Lustre

Cori uses Lustre as its $SCRATCH file system. For many applications a technique called file striping will increase I/O performance. File striping will primarily improve performance for codes doing serial I/O from a single node or parallel I/O from multiple nodes writing to a single shared file as with MPI-I/O, parallel HDF5 or parallel NetCDF.

The Lustre file system is made up of an underlying set of I/O servers and disks called Object Storage Servers (OSSs) and Object Storage Targets (OSTs) respectively. A file is said to be striped when read and write operations access multiple OST's concurrently. File striping is a way to increase I/O performance since writing or reading from multiple OST's simultaneously increases the available I/O bandwidth.

NERSC Striping Recommendation

  • The default striping is set to 1 on Cori's $SCRATCH.
  • This means that each file created with the default striping is split across 1 OSTs on Cori.
  • Selecting the best striping can be complicated since striping a file over too few OSTs will not take advantage of the system's available bandwidth but striping over too many will cause unnecessary overhead and lead to a loss in performance.
  • NERSC has provided striping command shortcuts based on file size to simplify optimization on Cori.
  • Users who want more detail should read the sections below and open a ticket with NERSC Consulting if there are additional questions.

NERSC also provide empirical recommendations for striping based on I/O pattern

  • Shared file I/O
    • Either one processor does all the I/O for a simulation in serial or multiple processors write to a single shared file as with MPI-IO and parallel HDF5 or NetCDF
  • File per process
    • Each process writes to its own file resulting in as many files as number of processes used (for a given output)
Single Shared-File I/O File per Process
File size (GB) command
< 1 do nothing (use default) keep default striping
1 - 10 stripe_small keep default striping
10 - 100 stripe_medium keep default striping
> 100 stripe_large keep default striping

Striping must be set on a file before is written. For example, one could simultaneously create an empty file which will later be 10-100 GB in size and set its striping appropriately with the command:

nersc$ stripe_medium $output_file

This could be done before running a job which will later populate this file. Striping of a file cannot be changed once the file has been written to, aside from copying the existing file into a newly created (empty) file with the desired striping.

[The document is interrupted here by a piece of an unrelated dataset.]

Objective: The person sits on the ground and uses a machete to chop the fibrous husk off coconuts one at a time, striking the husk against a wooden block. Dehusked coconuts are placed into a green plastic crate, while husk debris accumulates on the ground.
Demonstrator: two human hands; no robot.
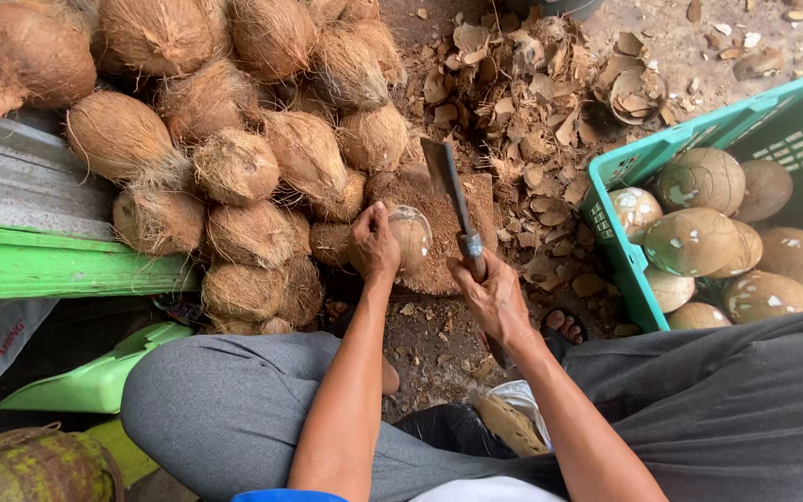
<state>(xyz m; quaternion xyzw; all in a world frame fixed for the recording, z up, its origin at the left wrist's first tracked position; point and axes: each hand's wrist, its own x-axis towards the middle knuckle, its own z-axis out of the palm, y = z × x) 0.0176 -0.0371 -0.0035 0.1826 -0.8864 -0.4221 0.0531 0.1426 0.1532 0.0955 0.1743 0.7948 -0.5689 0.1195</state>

stripe_small will set the number of ost as 8, stripe_medium will have 24 ost and stripe_large will set as 72. In all cases, the stripe size is 1MB.

Files inherit the striping configuration of the directory in which they are created. Importantly, the desired striping must be set on the directory before creating the files (later changes of the directory striping are not inherited). When copying an existing striped file into a striped directory, the new copy will inherit the directory's striping configuration. This provides another approach to changing the striping of an existing file.

Inheritance of striping provides a convenient way to set the striping on multiple output files at once, if all such files are written to the same output directory. For example, if a job will produce multiple 10-100 GB output files in a known output directory, the striping of the latter can be configured before job submission:

nersc$ stripe_medium $output_directory

Or one could put the striping command directly into the job script:

#!/bin/bash
#SBATCH --qos=debug
#SBATCH -N 2
#SBATCH -t 00:10:00
#SBATCH -J my_job
#SBATCH -V

cd $SLURM_SUBMIT_DIR

stripe_medium myOutputDir

srun -n 10 ./a.out

Lustre Striping

To set striping for a file or directory use the command

nersc$ lfs setstripe

Each file and directory can have a separate striping pattern and a directory's striping setting can be overridden for a particular file by issuing the lfs setstripe command for individual files within that directory. However, as noted above, striping settings for a file must be set before it is created. If the settings for an existing file are changed, it will only get the new striping setting if the file is recreated. If the settings for an existing directory are changed, the files need to be copied elsewhere and then copied back to the directory in order to inherit the new settings. The lfs setstripe syntax is:

nersc$ lfs setstripe --size [stripe-size] --index [OST-start-index]
--count [stripe-count] filename
Option Description Default
stripe-size Number of bytes write on one OST before cycling to the next. Use multiples of 1MB. Default has been most successful. 1MB
stripe-count Number of OSTs a file exists on 1 on Cori
OST-start-index Starting OST. Default highly recommended -1 (System follows a round robin procedure to optimize creation of files by all users.)